An extracellular beta-xylosidase from a newly isolated Fusarium proliferatum (NRRL 26517) capable of utilizing corn fiber xylan as growth substrate was purified to homogeneity from the culture supernatant by DEAE-Sepharose CL-6B batch adsorption chromatography, CM Bio-Gel A column chromatography, Bio-Gel A-0.5 m gel filtration and Bio-Gel HTP Hydroxyapatite column chromatography. The purified beta-xylosidase (specific activity, 53 U/mg protein) had a molecular weight of 91,200 as estimated by SDS-PAGE. The optimum temperature and pH for the action of the enzyme were 60 degrees C and 4.5, respectively. The purified enzyme hydrolyzed xylobiose and higher xylooligosaccharides but was inactive against xylan substrates. It had a Km value of 0.77 mM (p-nitrophenol-beta-D-xyloside, pH 4.5, 50 degrees C) and was competitively inhibited by xylose with a Ki value of 5 mM. The enzyme did not require any metal ion for activity and stability. Comparative properties of this enzyme with other fungal beta-xylosidases are presented.

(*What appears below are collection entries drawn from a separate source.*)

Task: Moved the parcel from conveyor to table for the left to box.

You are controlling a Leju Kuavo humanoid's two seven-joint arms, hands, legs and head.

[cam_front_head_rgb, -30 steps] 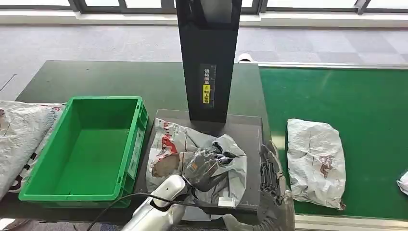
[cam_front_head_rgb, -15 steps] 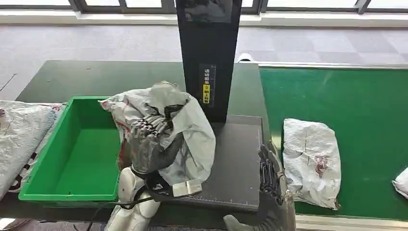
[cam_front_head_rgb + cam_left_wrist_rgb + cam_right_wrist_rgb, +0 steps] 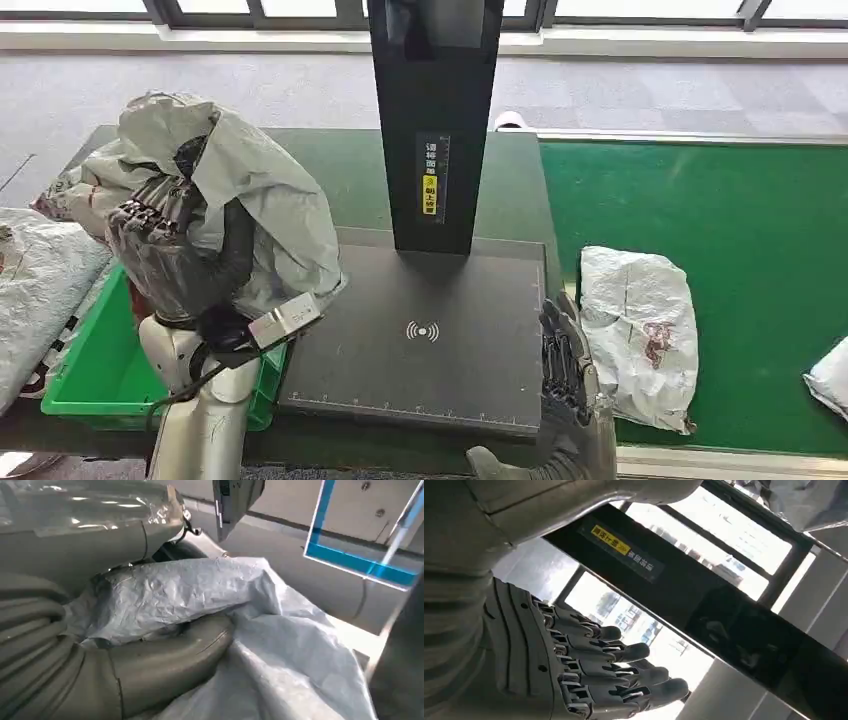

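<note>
- The left hand, holding the crumpled grey parcel, has swung from the dark scanner plate toward 9 o'clock and now hangs raised over the green bin.
- The plate, covered by the parcel a second ago, is bare.
- The second parcel on the green conveyor has drifted slightly toward 7 o'clock.

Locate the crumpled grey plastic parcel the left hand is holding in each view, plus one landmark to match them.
Head view: the crumpled grey plastic parcel is at upper left, gripped by the left hand above the green plastic crate.
Left wrist view: the parcel spans the centre and lower right, draped over the hand's thumb.
Right wrist view: a grey crinkled edge in the top right corner, probably the parcel.
Shared landmark: the black scanner column with its yellow label.
</note>
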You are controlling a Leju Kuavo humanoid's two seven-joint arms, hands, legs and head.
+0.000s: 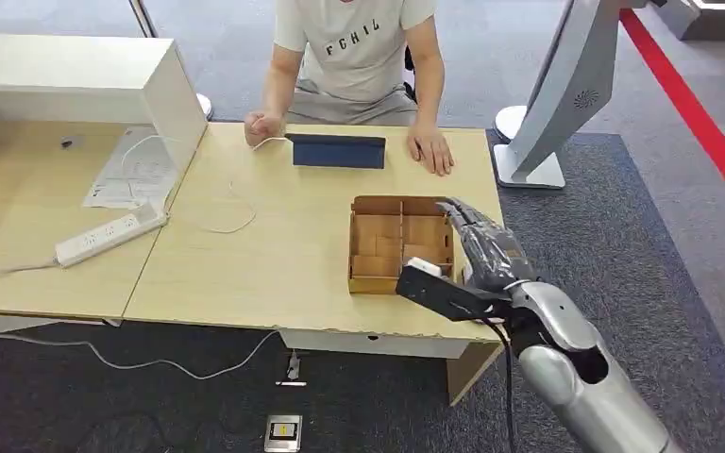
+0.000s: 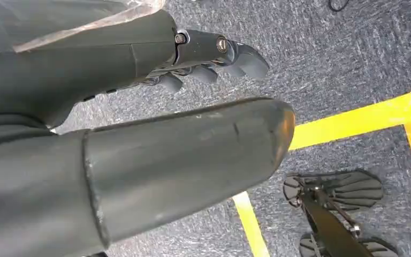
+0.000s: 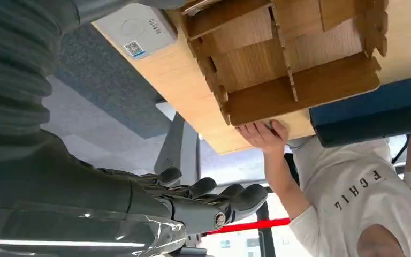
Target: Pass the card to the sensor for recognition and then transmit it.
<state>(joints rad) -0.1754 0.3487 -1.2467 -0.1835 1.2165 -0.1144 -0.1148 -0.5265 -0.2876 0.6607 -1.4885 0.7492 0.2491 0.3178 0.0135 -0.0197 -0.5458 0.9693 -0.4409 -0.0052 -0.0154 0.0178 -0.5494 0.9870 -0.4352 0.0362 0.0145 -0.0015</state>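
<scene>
Right hand (image 1: 477,247) hovers over right edge of divided cardboard box (image 1: 398,244), fingers extended, holding nothing. White card (image 3: 134,31) lies on the table (image 1: 274,236) beside box. Left hand (image 2: 208,53) hangs over carpet, fingers loosely curled, empty.

White power strip (image 1: 109,236) and papers (image 1: 135,170) on left surface (image 1: 245,255); person (image 1: 359,57) seated opposite, both hands resting on it.
</scene>
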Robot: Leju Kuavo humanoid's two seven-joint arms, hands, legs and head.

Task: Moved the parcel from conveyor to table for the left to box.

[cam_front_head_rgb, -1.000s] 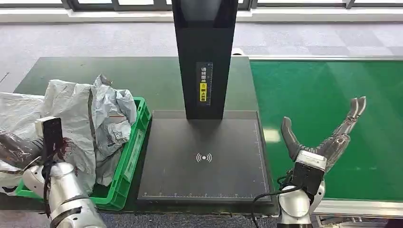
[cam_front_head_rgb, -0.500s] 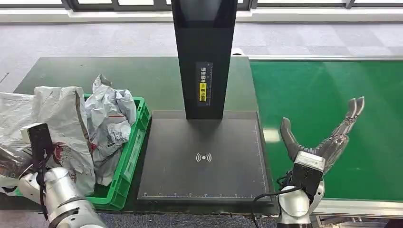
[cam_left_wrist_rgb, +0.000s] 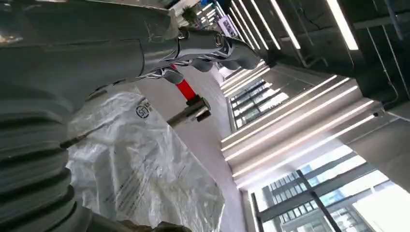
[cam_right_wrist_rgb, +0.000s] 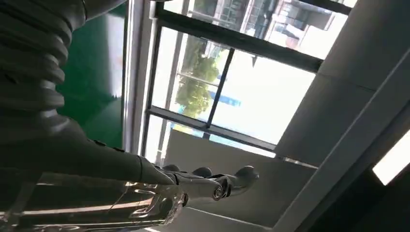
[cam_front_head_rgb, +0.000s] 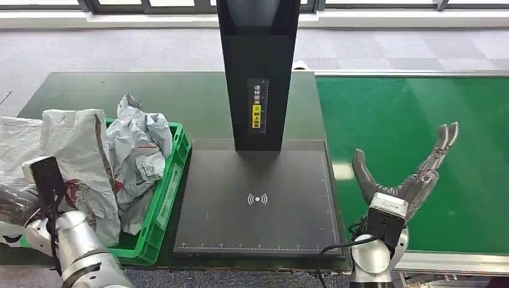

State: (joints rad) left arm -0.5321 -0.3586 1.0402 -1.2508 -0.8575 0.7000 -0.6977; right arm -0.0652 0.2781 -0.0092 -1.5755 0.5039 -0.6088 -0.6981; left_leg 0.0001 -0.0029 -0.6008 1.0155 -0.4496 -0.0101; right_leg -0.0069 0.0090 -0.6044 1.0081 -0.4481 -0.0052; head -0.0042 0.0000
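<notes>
Spillage is the likely trouble: the crumpled grey plastic mailer parcel (cam_front_head_rgb: 78, 162) stands high at the near end of the green plastic crate (cam_front_head_rgb: 170, 186) on the dark desk (cam_front_head_rgb: 180, 99) and could slump over the rim. It lies against the left hand (cam_front_head_rgb: 15, 201); whether those fingers grip it, I cannot tell. The right hand (cam_front_head_rgb: 403, 180) hangs over the green conveyor belt (cam_front_head_rgb: 408, 108), fingers (cam_front_head_rgb: 447, 137) spread, holding nothing.
</notes>
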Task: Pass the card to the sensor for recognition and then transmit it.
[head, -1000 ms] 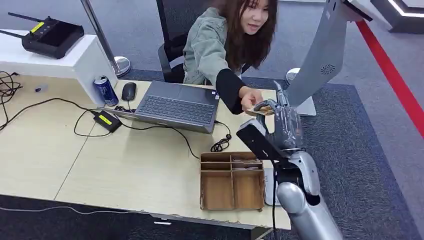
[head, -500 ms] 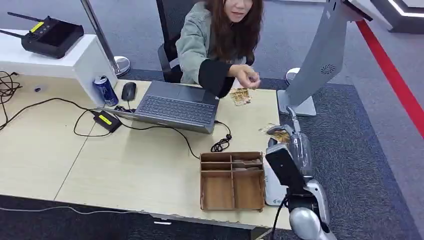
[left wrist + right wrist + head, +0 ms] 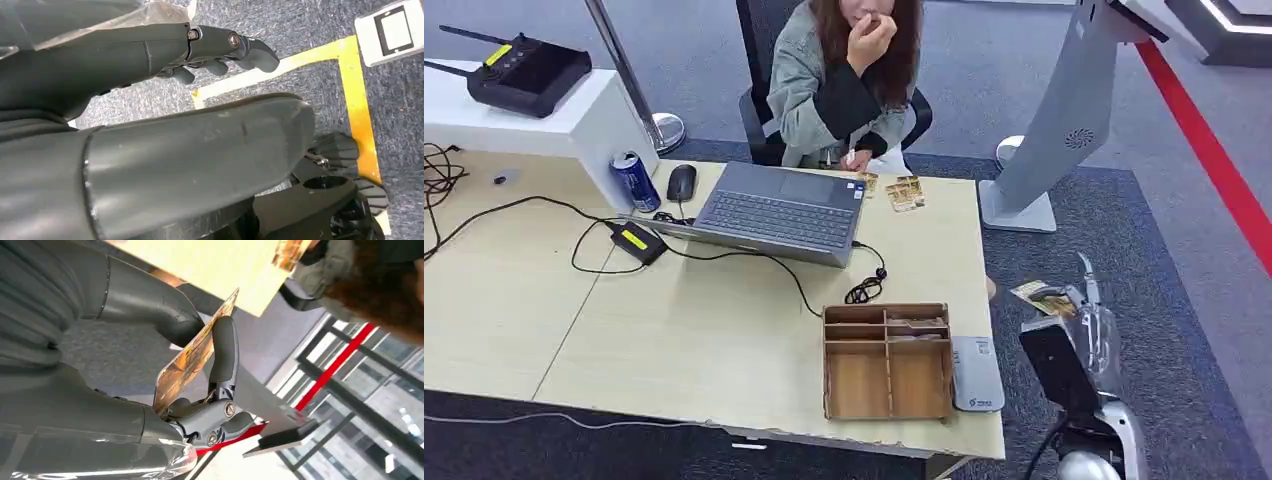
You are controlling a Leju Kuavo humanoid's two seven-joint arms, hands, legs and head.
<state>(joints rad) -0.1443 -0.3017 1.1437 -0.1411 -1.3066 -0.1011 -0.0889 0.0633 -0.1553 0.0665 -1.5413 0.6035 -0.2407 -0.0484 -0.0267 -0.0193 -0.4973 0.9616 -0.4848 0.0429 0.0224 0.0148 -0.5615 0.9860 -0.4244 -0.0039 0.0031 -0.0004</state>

Response surface optimization of corn stover pretreatment using dilute phosphoric acid for enzymatic hydrolysis and ethanol production.

Dilute H(3)PO(4) (0.0-2.0%, v/v) was used to pretreat corn stover (10%, w/w) for conversion to ethanol. Pretreatment conditions were optimized for temperature, acid loading, and time using central composite design. Optimal pretreatment conditions were chosen to promote sugar yields following enzymatic digestion while minimizing formation of furans, which are potent inhibitors of fermentation. The maximum glucose yield (85%) was obtained after enzymatic hydrolysis of corn stover pretreated with 0.5% (v/v) acid at 180°C for 15min while highest yield for xylose (91.4%) was observed from corn stover pretreated with 1% (v/v) acid at 160°C for 10min. About 26.4±0.1g ethanol was produced per L by recombinant Escherichia coli strain FBR5 from 55.1±1.0g sugars generated from enzymatically hydrolyzed corn stover (10%, w/w) pretreated under a balanced optimized condition (161.81°C, 0.78% acid, 9.78min) where only 0.4±0.0g furfural and 0.1±0.0 hydroxylmethyl furfural were produced.

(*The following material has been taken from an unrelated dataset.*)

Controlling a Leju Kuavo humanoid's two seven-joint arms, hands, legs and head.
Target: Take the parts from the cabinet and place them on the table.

Process integration for simultaneous saccharification, fermentation, and recovery (SSFR): Production of butanol from corn stover using Clostridium beijerinckii P260

A simultaneous saccharification, fermentation, and recovery (SSFR) process was developed for the production of acetone-butanol-ethanol (AB or ABE), of which butanol is the main product, from corn stover employing Clostridium beijerinckii P260. Of the 86 g L(-1) corn stover provided, over 97% of the sugars were released during hydrolysis and these were fermented completely with an ABE productivity of 0.34 g L(-1)h(-1) and yield of 0.39. This productivity is higher than 0.31 g L(-1)h(-1) when using glucose as a substrate demonstrating that AB could be produced efficiently from lignocellulosic biomass. Acetic acid that was released from the biomass during pretreatment and hydrolysis was also used by the culture to produce AB. An average rate of generation of sugars during corn stover hydrolysis was 0.98 g L(-1)h(-1). In this system AB was recovered using vacuum, and as a result of this (simultaneous product recovery), 100% sugars were used by the culture.